_RAW DATA_
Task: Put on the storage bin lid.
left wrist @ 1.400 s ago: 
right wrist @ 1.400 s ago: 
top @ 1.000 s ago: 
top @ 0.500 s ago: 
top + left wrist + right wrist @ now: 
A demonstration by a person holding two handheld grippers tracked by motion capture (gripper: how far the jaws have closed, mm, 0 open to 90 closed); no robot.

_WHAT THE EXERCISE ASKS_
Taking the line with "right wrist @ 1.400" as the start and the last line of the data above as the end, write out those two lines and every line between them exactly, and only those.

_RESPONSE_
right wrist @ 1.400 s ago: 
top @ 1.000 s ago: 
top @ 0.500 s ago: 
top + left wrist + right wrist @ now: 
A demonstration by a person holding two handheld grippers tracked by motion capture (gripper: how far the jaws have closed, mm, 0 open to 90 closed); no robot.

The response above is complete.